Task goal:
The lines below, all of them, should be returned exactly as they appear.

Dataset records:
-*-
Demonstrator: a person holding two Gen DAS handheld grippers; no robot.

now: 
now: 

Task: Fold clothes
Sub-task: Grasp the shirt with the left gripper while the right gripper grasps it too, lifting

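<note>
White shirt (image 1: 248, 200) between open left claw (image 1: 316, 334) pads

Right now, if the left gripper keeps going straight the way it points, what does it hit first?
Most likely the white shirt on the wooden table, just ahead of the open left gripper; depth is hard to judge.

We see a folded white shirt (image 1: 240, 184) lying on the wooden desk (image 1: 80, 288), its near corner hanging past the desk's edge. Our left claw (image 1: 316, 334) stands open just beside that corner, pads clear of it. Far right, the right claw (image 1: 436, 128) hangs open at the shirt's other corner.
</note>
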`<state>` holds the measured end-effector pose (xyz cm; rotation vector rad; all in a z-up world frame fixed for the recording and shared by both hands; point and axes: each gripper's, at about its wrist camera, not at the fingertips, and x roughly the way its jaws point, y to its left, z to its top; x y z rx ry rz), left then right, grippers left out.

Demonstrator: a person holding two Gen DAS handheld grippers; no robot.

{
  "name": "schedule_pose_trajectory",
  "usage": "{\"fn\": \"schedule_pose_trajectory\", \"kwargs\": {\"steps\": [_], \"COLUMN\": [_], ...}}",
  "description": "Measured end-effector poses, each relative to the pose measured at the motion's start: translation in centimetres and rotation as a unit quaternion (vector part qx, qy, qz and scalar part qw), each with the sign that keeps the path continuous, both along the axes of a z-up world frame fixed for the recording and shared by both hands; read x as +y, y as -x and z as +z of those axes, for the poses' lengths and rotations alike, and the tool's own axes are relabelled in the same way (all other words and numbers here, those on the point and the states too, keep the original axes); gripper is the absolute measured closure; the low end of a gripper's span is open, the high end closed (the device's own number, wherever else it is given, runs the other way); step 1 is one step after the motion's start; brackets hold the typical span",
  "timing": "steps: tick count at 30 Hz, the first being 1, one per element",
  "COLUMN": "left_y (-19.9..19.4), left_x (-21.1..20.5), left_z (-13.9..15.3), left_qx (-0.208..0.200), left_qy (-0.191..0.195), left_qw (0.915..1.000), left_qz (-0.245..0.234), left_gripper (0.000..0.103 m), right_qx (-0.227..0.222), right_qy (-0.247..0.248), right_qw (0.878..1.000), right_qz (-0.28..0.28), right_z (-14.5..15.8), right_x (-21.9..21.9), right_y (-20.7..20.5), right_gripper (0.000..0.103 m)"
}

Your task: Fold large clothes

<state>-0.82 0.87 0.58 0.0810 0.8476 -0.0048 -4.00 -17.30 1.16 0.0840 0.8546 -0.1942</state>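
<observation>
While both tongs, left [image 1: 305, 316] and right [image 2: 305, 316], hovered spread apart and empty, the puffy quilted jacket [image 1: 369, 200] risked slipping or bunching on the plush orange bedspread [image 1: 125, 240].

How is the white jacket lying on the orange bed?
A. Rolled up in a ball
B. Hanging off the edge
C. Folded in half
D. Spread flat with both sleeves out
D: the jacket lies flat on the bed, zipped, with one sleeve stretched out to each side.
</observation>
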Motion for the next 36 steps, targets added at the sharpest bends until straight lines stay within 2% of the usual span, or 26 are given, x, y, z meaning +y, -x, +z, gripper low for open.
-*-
Answer section:
Demonstrator: a person holding two Gen DAS handheld grippers; no robot.

now: 
now: 

Task: Fold clothes
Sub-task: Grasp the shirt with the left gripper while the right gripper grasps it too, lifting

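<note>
White shirt (image 1: 248, 200) between open left claw (image 1: 316, 334) pads

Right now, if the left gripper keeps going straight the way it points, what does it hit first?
Most likely the white shirt on the wooden table, just ahead of the open left gripper; depth is hard to judge.

We see a folded white shirt (image 1: 240, 184) lying on the wooden desk (image 1: 80, 288), its near corner hanging past the desk's edge. Our left claw (image 1: 316, 334) stands open just beside that corner, pads clear of it. Far right, the right claw (image 1: 436, 128) hangs open at the shirt's other corner.
</note>
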`<state>` holds the measured end-effector pose (xyz cm; rotation vector rad; all in a z-up world frame fixed for the recording and shared by both hands; point and axes: each gripper's, at about its wrist camera, not at the fingertips, and x roughly the way its jaws point, y to its left, z to its top; x y z rx ry rz), left then right, grippers left out.

Demonstrator: a person holding two Gen DAS handheld grippers; no robot.

{
  "name": "schedule_pose_trajectory",
  "usage": "{\"fn\": \"schedule_pose_trajectory\", \"kwargs\": {\"steps\": [_], \"COLUMN\": [_], ...}}",
  "description": "Measured end-effector poses, each relative to the pose measured at the motion's start: translation in centimetres and rotation as a unit quaternion (vector part qx, qy, qz and scalar part qw), each with the sign that keeps the path continuous, both along the axes of a z-up world frame fixed for the recording and shared by both hands; read x as +y, y as -x and z as +z of those axes, for the poses' lengths and rotations alike, and the tool's own axes are relabelled in the same way (all other words and numbers here, those on the point and the states too, keep the original axes); gripper is the absolute measured closure; the low end of a gripper's span is open, the high end closed (the device's own number, wherever else it is given, runs the other way); step 1 is one step after the motion's start; brackets hold the typical span",
  "timing": "steps: tick count at 30 Hz, the first being 1, one per element",
  "COLUMN": "left_y (-19.9..19.4), left_x (-21.1..20.5), left_z (-13.9..15.3), left_qx (-0.208..0.200), left_qy (-0.191..0.195), left_qw (0.915..1.000), left_qz (-0.245..0.234), left_gripper (0.000..0.103 m), right_qx (-0.227..0.222), right_qy (-0.247..0.248), right_qw (0.878..1.000), right_qz (-0.28..0.28), right_z (-14.5..15.8), right_x (-21.9..21.9), right_y (-20.7..20.5), right_gripper (0.000..0.103 m)"
}

Your task: Fold large clothes

<state>-0.82 0.87 0.58 0.0810 0.8476 -0.0048 -4.00 -17.30 1.16 0.0840 0.8546 -0.1942</state>
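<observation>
While both tongs, left [image 1: 305, 316] and right [image 2: 305, 316], hovered spread apart and empty, the puffy quilted jacket [image 1: 369, 200] risked slipping or bunching on the plush orange bedspread [image 1: 125, 240].

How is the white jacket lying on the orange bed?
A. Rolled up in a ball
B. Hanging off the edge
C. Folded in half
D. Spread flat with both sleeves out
D: the jacket lies flat on the bed, zipped, with one sleeve stretched out to each side.
</observation>
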Motion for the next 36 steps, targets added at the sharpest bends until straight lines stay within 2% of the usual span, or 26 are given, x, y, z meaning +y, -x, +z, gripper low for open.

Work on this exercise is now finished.